How to “Verbally Reason” on the GRE Test

How to “Verbally Reason” on the GRE Test

What Is Verbal Reasoning?

Verbal reasoning may be a bit of a misnomer to describe this portion of the GRE test. If you think “spoken aloud” when you think “verbal,” then this part of the exam will be a disappointment to you. Verbal reasoning is the ability to understand and logically process ideas that are expressed in words. On the GRE, the words are written and show up in the form of brief passages, individual sentences, or short paragraphs.

What Skills Are Involved?

When strong readers read, they do so with some unconscious work taking place as their eyes move across the letters on the page. Strong readers are constantly working to create meaning, gather information, form conclusions, and make connections with the text.
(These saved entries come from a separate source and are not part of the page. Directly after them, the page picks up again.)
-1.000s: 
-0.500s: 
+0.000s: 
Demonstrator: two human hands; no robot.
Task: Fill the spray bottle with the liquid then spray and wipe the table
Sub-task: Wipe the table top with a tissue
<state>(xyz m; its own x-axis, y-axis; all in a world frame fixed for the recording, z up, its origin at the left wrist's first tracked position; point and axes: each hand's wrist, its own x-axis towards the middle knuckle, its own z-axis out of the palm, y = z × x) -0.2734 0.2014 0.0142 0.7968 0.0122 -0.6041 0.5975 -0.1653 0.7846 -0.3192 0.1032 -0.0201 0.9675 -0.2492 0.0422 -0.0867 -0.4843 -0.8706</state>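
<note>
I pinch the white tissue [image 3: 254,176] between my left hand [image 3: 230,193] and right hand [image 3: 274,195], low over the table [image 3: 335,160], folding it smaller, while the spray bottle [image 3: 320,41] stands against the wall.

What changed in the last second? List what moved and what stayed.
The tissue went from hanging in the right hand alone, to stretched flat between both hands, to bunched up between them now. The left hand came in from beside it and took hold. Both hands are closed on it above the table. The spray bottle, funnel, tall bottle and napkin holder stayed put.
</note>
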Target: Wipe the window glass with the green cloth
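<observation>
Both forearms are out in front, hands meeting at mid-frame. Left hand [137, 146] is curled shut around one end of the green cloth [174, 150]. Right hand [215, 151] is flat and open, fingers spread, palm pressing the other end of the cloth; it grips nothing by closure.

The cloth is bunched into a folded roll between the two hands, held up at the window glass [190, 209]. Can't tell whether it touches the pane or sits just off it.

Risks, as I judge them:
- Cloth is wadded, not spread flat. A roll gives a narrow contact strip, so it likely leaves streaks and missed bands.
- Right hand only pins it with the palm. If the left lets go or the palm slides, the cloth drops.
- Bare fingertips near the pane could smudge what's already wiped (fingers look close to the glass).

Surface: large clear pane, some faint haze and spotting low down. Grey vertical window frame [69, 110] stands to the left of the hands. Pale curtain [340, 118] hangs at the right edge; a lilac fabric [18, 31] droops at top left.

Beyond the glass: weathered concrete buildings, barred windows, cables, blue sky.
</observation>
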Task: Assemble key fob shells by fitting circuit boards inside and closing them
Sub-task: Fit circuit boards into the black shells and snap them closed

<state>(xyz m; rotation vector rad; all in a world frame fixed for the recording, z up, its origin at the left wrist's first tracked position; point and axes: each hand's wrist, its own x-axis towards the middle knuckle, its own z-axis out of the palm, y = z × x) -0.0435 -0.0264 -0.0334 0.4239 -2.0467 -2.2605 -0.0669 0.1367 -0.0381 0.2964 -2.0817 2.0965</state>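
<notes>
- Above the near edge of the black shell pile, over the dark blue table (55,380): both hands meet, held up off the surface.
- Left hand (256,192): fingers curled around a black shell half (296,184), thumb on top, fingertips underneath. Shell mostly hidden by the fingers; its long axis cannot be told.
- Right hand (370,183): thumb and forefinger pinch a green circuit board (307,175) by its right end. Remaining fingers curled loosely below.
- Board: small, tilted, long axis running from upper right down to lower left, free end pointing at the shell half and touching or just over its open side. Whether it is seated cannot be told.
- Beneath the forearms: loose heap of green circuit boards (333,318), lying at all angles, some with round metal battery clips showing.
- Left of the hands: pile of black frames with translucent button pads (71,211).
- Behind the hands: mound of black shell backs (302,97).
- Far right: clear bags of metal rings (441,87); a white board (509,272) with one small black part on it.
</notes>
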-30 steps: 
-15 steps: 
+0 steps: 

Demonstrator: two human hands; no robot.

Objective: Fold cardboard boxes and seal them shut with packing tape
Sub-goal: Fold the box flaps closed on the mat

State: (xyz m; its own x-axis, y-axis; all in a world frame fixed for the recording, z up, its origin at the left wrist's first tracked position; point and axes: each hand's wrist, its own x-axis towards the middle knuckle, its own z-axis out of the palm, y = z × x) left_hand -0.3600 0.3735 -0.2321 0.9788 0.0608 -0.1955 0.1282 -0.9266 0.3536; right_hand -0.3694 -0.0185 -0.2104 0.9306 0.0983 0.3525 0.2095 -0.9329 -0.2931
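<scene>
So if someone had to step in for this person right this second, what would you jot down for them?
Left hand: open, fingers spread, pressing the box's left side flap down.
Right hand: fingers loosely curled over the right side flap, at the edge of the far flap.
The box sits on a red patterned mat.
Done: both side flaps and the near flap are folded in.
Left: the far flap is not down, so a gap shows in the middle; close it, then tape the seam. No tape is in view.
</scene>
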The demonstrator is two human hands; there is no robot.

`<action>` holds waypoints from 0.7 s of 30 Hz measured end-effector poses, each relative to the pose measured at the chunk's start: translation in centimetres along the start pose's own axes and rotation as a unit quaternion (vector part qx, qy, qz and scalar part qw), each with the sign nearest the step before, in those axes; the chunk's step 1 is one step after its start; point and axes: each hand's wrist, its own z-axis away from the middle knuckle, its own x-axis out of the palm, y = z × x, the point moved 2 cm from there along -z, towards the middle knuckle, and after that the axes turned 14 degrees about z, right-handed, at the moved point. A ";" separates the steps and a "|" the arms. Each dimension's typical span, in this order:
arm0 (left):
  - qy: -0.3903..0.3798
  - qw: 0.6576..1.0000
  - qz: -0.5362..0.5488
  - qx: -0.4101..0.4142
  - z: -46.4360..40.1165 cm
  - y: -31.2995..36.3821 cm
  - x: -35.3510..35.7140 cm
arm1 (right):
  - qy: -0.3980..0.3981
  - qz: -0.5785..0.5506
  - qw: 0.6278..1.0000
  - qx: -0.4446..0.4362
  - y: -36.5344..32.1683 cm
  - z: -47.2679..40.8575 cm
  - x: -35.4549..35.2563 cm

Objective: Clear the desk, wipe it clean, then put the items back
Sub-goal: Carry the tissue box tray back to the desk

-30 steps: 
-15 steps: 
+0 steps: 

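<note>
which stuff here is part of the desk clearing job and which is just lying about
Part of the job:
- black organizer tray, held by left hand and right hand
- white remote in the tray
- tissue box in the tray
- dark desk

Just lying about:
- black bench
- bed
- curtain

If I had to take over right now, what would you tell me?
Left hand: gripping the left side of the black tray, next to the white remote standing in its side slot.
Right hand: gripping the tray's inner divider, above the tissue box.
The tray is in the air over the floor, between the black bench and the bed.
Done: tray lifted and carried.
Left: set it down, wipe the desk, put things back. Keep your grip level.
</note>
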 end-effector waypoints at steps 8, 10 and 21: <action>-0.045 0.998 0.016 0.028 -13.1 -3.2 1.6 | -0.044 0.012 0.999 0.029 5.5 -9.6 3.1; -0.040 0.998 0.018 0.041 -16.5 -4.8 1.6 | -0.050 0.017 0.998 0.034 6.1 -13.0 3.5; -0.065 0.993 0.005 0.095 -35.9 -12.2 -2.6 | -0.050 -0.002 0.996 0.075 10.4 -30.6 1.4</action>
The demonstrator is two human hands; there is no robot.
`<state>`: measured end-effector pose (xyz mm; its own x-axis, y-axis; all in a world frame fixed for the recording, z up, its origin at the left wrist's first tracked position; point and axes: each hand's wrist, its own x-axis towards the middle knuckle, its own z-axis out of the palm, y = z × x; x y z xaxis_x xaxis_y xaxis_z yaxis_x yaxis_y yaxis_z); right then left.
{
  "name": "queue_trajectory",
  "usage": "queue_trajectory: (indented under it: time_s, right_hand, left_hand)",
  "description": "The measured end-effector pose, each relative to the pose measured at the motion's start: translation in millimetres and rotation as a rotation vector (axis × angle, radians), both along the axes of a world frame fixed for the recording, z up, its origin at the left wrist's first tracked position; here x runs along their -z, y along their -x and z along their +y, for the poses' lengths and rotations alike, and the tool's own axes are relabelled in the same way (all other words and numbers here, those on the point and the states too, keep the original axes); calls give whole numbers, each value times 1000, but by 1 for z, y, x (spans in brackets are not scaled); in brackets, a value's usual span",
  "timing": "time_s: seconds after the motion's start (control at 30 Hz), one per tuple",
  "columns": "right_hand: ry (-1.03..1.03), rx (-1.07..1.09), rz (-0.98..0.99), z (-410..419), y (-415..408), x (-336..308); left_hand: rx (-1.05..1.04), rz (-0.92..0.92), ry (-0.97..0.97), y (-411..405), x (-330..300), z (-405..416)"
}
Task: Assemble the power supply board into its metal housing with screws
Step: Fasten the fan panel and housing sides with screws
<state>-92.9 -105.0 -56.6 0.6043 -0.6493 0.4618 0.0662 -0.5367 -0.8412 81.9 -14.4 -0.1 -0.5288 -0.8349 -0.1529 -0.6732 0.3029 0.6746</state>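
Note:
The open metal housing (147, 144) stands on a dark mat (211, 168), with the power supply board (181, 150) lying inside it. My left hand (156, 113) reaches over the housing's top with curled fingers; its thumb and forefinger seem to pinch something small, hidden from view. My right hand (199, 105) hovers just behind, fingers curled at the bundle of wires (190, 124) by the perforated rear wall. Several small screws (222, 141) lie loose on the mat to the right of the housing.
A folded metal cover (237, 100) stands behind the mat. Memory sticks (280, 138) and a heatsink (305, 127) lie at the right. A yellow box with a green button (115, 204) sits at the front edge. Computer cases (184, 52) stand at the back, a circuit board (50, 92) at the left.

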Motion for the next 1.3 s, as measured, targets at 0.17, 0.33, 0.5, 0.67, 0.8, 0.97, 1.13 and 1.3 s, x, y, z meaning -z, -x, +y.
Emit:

The Verbal Reasoning portion of the GRE assesses a candidate’s ability to recognize relationships between words and ideas and to analyze and evaluate the content to synthesize the main ideas into a sense of understanding.

How Does the GRE Test Verbal Reasoning?

There are three types of questions in the Verbal Reasoning section of the GRE: Reading Comprehension, Text Completion, and Sentence Equivalence. It is important to read the questions and the directions carefully as you work your way through them, as some questions will ask you to select one answer, others to select “all that apply,” and still others to select a sentence from the passage to answer the question.

How Do I Prepare for the GRE?

Chances are that you already have some strong verbal reasoning skills by this point in your life journey. However, it is a good idea to keep these things in mind as you prepare to verbally reason on the GRE.

Consider the “big picture”

Although the question may ask you to fill in the blanks with the most appropriate word choices, be sure to read the entire text and consider its overall message and big picture before you zero in on which words would best go in the blanks. If you don’t understand the big picture, you may select words that sound like they fit well, but that don’t actually match the overall message of the text.

Engage with the text

As you read the passages, paragraphs, or sentences, be a critical reader and engage with the text as you read it. Look for relationships between words and ideas, ask yourself questions about the author’s message or claim, and draw logical conclusions based on the information provided as you work your way through the text.

Read carefully

The pressure of time and the fear of running out of time sometimes make test-takers rush through the test questions. Skimming the passage, or not thoroughly reading the questions themselves, could set you up to miss important information or clues that may help you answer a question correctly. Read the directions, questions, and passages carefully, but efficiently. Look for key words and phrases, use your word knowledge and vocabulary skills to determine the meaning of unfamiliar words, and be sure to reread your answers to make sure they make sense in the context of the text. If, when you reread your answer, the sentence sounds wonky or doesn’t make grammatical sense, chances are there’s a problem with your answer. Read through the options again to make sure there’s not a better choice to select.


The more practice you can get answering verbal reasoning questions, the better. You’ll feel more confident understanding their structure and how to “crack the code” to determine the right answers. Practicing may also help you increase your speed when it comes to reading and analyzing passages and texts so that you don’t have to be so worried about running out of time on the actual exam. Answering GRE practice questions and reviewing flashcards are both good ways to help you hone the skills you need for test day.

Trust Yourself

Finally, as you prepare for the Verbal Reasoning portion, remember to not overthink things. Don’t second guess your answers (unless they don’t make sense or read smoothly when you are reviewing!). Trust your instincts and your critical reading skills. You’ve got this!